*What to work on*. What is needed here is every line of the records that includes "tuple".

********

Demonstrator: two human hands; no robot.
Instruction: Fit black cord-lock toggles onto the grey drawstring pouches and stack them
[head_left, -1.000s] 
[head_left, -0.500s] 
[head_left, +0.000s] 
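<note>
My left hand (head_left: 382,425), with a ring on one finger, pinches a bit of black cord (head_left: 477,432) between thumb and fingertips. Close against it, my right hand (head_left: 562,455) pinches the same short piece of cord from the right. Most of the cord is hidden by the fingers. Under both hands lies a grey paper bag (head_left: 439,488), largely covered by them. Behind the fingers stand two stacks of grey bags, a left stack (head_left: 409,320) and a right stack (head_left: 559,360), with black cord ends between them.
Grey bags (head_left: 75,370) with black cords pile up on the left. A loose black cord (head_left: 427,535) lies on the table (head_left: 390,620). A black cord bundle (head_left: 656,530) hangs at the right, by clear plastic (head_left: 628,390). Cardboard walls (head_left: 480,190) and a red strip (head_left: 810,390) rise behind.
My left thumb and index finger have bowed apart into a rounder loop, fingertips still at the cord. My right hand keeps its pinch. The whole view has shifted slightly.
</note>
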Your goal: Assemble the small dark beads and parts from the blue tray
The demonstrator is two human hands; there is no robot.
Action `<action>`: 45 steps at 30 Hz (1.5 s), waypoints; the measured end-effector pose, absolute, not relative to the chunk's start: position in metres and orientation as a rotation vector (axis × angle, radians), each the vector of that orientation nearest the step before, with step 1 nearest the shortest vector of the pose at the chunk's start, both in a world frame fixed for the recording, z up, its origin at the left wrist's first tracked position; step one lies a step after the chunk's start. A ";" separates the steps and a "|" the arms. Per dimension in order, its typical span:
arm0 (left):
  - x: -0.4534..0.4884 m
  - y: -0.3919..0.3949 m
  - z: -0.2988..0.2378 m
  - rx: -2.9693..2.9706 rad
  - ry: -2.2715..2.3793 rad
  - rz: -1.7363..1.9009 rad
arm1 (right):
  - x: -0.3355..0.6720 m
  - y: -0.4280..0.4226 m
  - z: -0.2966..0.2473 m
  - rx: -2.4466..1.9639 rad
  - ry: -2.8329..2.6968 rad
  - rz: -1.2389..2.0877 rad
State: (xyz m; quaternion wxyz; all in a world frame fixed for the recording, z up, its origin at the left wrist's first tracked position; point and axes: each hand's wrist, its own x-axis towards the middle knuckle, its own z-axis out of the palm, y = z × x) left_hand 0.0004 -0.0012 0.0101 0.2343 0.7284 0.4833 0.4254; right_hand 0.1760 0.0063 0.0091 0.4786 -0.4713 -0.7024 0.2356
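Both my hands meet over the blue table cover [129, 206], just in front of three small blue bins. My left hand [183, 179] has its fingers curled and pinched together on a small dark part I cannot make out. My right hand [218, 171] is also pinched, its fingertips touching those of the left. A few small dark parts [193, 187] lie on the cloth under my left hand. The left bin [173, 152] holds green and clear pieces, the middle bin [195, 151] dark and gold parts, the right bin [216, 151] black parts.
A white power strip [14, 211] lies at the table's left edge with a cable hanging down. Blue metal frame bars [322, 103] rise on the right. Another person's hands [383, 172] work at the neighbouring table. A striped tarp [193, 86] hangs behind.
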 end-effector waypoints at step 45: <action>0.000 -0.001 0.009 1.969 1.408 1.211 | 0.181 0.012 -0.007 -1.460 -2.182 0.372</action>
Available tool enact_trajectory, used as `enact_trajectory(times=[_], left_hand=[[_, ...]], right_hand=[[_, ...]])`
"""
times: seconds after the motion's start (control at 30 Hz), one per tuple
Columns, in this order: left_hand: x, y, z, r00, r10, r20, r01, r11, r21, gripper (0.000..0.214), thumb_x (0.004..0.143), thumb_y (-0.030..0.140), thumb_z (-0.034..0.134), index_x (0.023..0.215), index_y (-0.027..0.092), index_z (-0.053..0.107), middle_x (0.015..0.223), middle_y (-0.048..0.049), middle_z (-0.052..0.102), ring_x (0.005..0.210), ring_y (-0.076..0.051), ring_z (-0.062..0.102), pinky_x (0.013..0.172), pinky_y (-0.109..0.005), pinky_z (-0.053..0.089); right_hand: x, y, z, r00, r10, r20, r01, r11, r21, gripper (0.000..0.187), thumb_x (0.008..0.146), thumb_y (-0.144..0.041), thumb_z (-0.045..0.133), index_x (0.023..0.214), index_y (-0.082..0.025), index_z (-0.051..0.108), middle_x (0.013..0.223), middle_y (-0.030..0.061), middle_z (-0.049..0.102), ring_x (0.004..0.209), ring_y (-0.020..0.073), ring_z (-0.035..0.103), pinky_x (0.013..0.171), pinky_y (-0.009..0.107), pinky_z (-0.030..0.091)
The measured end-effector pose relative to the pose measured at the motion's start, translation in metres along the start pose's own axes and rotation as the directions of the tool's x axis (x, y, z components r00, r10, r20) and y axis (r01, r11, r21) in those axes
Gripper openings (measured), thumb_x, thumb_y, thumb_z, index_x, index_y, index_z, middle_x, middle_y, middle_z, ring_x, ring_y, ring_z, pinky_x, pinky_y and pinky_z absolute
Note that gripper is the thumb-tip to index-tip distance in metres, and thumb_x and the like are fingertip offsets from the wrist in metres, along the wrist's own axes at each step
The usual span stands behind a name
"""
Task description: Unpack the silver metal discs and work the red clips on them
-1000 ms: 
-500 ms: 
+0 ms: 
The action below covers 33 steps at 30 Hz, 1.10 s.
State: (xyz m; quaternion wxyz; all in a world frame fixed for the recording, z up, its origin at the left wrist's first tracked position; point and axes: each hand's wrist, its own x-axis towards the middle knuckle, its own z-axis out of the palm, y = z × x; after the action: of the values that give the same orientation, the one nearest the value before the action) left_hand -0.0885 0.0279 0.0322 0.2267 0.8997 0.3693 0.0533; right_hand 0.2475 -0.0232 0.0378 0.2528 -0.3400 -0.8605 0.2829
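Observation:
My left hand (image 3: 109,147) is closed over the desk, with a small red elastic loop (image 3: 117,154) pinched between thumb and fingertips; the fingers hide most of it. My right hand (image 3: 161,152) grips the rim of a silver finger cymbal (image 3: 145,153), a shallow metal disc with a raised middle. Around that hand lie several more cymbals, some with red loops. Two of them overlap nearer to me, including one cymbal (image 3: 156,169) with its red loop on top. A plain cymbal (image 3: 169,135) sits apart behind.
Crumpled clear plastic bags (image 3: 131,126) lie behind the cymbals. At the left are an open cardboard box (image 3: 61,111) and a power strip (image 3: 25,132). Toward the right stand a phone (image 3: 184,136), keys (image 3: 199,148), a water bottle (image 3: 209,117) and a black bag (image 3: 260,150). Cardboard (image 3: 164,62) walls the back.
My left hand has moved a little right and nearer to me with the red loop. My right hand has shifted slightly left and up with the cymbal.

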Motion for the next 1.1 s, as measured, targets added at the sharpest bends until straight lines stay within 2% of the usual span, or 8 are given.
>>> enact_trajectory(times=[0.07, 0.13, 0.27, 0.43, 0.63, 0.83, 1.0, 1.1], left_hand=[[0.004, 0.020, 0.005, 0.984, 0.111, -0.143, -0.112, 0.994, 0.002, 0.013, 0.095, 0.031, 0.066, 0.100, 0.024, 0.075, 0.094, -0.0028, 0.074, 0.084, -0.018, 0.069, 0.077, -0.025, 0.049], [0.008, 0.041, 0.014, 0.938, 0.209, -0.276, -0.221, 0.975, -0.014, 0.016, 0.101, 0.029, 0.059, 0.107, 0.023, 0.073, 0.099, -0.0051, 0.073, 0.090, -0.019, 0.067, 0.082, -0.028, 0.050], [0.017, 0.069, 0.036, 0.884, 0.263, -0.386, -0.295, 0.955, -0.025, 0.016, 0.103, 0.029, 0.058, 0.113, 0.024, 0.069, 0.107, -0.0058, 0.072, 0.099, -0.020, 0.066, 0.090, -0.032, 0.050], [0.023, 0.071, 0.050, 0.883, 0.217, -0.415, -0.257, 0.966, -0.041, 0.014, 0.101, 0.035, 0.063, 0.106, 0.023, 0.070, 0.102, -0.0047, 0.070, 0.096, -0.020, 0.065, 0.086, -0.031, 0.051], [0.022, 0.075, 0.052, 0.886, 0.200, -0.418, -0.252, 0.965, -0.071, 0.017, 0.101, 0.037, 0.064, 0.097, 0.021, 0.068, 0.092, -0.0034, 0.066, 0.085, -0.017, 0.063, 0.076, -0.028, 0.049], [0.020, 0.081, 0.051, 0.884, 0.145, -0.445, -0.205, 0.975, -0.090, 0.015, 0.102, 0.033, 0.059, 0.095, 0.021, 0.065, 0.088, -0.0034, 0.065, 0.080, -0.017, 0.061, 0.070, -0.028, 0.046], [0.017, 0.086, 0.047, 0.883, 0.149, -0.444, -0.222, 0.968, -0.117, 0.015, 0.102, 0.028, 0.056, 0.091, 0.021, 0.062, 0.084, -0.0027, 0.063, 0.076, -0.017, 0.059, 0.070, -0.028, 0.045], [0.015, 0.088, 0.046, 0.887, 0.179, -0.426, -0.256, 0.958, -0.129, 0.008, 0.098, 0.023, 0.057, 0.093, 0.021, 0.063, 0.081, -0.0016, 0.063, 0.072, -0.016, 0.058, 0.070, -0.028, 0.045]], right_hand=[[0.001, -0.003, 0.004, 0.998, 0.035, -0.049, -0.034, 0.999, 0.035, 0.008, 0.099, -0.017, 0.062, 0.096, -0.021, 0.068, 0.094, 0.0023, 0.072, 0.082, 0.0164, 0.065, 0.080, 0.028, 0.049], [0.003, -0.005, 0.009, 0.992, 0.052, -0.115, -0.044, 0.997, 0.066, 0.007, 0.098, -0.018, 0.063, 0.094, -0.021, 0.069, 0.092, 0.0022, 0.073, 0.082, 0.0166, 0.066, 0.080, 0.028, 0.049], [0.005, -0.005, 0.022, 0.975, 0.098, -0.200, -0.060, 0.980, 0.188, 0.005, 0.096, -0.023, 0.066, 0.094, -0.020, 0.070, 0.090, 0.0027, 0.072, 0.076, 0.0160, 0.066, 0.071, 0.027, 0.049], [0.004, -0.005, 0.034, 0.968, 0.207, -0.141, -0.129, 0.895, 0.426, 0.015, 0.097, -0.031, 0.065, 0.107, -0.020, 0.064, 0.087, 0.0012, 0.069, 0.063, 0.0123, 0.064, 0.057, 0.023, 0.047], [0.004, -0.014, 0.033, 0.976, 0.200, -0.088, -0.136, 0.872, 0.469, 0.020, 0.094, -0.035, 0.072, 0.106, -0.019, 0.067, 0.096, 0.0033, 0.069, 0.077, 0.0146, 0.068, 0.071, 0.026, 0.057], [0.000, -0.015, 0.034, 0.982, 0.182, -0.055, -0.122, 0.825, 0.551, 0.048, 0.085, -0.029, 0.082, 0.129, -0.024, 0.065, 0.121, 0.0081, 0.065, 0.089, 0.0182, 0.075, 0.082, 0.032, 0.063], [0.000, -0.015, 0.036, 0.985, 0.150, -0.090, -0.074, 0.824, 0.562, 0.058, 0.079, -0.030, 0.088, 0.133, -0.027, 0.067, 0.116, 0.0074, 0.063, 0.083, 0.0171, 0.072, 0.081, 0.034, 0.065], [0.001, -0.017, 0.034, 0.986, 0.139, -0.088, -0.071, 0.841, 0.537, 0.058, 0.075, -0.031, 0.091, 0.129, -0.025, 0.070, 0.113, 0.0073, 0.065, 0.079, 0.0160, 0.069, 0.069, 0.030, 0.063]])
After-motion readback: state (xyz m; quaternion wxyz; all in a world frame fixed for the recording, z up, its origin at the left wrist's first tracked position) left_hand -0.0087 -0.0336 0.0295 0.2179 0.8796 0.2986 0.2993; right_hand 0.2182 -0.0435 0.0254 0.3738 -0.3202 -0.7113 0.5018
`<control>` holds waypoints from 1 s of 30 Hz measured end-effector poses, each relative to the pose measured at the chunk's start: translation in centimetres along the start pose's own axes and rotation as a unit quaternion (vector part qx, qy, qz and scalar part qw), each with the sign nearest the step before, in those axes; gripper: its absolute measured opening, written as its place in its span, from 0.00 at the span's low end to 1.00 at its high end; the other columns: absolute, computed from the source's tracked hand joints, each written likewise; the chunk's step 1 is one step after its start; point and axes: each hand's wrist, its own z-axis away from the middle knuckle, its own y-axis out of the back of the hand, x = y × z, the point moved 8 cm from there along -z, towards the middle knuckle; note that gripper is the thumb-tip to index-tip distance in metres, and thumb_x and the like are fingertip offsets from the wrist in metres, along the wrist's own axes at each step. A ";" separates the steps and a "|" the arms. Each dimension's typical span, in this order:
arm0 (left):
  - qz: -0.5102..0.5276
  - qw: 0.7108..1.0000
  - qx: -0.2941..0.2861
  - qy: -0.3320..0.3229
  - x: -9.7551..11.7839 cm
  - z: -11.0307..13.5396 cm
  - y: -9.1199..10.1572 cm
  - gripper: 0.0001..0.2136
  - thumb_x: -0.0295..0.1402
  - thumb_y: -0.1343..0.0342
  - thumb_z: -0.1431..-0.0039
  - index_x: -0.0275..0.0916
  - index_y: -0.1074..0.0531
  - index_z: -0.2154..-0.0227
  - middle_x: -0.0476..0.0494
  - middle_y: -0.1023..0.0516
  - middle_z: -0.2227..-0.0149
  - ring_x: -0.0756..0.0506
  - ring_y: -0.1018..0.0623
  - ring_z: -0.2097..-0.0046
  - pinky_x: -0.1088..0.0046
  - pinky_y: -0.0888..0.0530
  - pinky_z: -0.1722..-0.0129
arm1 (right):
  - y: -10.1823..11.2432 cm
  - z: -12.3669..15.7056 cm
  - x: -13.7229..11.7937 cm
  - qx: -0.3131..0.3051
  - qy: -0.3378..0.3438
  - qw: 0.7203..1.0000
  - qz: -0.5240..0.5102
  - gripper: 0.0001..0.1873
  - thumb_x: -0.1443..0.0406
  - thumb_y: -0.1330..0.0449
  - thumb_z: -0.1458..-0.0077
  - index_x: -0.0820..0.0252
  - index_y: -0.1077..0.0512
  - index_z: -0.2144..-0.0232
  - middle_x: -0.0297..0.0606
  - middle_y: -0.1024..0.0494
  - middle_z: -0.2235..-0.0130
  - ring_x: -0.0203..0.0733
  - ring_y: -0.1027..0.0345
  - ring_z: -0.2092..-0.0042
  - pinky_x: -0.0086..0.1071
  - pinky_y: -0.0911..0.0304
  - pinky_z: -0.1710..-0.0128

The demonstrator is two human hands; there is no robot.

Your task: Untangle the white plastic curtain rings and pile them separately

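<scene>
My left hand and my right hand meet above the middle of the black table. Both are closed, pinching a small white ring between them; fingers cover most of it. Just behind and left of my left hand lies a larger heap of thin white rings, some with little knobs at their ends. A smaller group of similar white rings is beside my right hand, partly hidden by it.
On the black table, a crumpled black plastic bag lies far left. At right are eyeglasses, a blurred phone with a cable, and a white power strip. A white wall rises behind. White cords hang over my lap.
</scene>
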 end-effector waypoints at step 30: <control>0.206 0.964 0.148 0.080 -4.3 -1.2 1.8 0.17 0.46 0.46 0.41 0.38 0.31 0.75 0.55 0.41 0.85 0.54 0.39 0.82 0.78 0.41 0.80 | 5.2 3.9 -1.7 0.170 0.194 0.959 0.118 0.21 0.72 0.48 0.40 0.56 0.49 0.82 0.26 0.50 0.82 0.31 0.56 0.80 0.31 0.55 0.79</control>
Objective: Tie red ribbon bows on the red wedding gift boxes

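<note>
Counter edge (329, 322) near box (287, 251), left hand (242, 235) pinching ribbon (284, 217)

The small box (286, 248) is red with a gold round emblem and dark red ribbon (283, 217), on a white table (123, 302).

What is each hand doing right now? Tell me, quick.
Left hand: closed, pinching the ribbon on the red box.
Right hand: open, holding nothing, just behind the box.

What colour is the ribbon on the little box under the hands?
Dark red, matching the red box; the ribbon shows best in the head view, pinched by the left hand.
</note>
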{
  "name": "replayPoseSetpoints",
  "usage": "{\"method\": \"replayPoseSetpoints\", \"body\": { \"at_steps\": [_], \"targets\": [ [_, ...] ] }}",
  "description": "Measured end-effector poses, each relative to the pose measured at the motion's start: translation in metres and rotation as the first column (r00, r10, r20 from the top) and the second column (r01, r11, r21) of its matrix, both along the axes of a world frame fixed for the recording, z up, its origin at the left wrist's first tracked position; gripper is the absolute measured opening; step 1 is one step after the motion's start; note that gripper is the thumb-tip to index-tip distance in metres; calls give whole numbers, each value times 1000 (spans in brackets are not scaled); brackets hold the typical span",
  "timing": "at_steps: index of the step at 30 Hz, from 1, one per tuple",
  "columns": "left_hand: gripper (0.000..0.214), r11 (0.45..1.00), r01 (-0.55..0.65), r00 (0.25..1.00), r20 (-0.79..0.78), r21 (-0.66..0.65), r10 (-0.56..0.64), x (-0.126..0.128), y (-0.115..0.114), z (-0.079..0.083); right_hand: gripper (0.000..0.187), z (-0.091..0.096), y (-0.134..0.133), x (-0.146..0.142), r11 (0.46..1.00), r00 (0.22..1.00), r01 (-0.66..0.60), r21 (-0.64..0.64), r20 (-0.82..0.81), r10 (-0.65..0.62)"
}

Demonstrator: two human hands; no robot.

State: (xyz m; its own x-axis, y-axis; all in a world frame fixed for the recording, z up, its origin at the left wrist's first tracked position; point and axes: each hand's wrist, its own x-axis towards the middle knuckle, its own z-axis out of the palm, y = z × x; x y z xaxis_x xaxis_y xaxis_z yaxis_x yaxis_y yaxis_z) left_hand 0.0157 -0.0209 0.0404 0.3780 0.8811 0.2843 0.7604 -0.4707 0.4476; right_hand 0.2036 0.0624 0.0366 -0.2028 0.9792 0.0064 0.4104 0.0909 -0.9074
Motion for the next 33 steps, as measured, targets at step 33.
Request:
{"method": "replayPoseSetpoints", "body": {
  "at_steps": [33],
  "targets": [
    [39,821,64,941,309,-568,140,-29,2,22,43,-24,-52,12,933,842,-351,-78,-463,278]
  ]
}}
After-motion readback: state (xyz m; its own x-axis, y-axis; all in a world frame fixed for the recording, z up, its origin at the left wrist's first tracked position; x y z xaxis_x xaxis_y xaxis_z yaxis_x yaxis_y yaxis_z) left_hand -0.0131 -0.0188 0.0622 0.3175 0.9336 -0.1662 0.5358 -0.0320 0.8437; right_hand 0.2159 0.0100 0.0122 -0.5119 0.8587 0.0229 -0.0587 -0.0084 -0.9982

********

*Exercise answer*.
times: seconds after the motion's start (control at 30 Hz), one per tuple
  "timing": "at_steps: index of the step at 30 Hz, from 1, one per tuple",

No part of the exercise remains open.